> Given data:

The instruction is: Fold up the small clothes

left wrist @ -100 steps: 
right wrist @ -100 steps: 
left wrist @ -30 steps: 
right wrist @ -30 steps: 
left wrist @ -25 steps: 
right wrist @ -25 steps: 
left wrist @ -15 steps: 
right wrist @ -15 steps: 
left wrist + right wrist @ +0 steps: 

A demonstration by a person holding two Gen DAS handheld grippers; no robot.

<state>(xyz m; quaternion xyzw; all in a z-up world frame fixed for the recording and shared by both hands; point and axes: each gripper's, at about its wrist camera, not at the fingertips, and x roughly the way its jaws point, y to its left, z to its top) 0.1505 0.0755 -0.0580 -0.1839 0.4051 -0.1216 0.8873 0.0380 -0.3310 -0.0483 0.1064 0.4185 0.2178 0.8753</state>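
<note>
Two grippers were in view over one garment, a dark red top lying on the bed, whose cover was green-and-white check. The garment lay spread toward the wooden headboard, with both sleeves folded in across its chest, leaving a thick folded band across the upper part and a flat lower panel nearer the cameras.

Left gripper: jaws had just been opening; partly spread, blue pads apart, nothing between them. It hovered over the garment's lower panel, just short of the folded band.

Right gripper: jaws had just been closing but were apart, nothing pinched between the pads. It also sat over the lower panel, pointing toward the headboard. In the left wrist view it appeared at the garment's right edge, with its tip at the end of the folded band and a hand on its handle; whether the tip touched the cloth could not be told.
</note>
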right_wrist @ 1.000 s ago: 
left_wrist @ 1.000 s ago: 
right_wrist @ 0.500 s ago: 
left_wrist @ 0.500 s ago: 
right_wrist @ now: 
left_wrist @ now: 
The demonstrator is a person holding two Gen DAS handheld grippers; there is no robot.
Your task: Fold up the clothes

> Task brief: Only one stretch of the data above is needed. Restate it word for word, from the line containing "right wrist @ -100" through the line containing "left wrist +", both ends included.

> Response:
right wrist @ -100 steps: 
left wrist @ -30 steps: 
right wrist @ -30 steps: 
left wrist @ -25 steps: 
right wrist @ -25 steps: 
left wrist @ -15 steps: 
right wrist @ -15 steps: 
left wrist + right wrist @ +0 steps: 

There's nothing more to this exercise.